Verbatim copy, images omitted: return the full listing.

**********

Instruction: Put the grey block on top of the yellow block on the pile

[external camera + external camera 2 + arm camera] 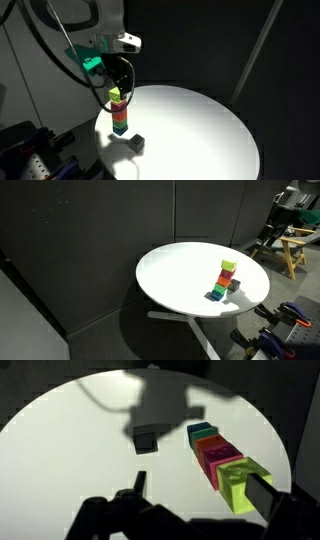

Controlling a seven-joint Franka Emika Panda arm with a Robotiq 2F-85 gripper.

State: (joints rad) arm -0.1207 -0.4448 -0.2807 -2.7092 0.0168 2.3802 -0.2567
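Note:
The pile (119, 112) stands on the round white table (200, 120), with the yellow block (116, 95) on top, then green, red and a darker cube lowest. The grey block (137, 143) lies on the table just in front of the pile. My gripper (121, 78) hangs right above the pile, open and empty. In the wrist view the grey block (146, 438) lies apart from the pile, and the yellow block (238, 482) sits by the right finger of the gripper (203, 492). The pile (227, 281) also shows in an exterior view, where I cannot make out the gripper.
The table edge (60, 420) curves round on all sides, with a dark floor and black walls beyond. A wooden frame (290, 248) and equipment stand off the table. The arm's cables (60, 50) hang at the back.

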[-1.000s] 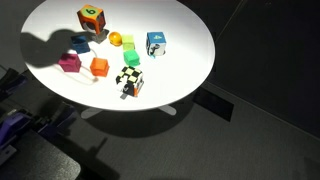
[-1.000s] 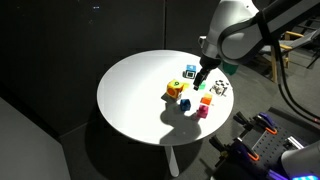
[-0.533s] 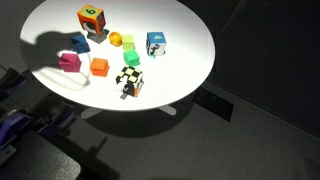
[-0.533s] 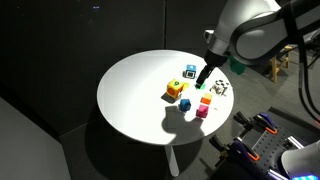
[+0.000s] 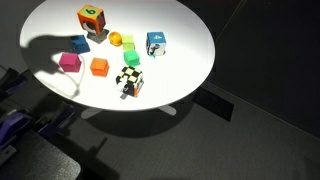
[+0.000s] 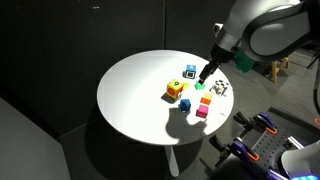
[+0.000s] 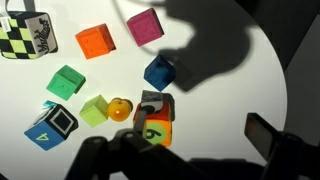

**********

(Exercise answer)
Instruction: Put the grey block on top of the yellow block on the pile

[external camera + external camera 2 + arm camera] 

Controlling a seven-joint Franka Emika Panda arm with a Robotiq 2F-85 gripper.

State: (joints rad) arm -0.1207 -0.4448 -0.2807 -2.7092 0.0168 2.3802 -0.2567
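Note:
The pile (119, 112) stands on the round white table (200, 120), with the yellow block (116, 95) on top, then green, red and a darker cube lowest. The grey block (137, 143) lies on the table just in front of the pile. My gripper (121, 78) hangs right above the pile, open and empty. In the wrist view the grey block (146, 438) lies apart from the pile, and the yellow block (238, 482) sits by the right finger of the gripper (203, 492). The pile (227, 281) also shows in an exterior view, where I cannot make out the gripper.
The table edge (60, 420) curves round on all sides, with a dark floor and black walls beyond. A wooden frame (290, 248) and equipment stand off the table. The arm's cables (60, 50) hang at the back.
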
[-1.000s] 
[-1.000s] 
[-0.533s] 
[-0.533s] 
[+0.000s] 
[+0.000s] 
[+0.000s] 

The answer requires nothing more.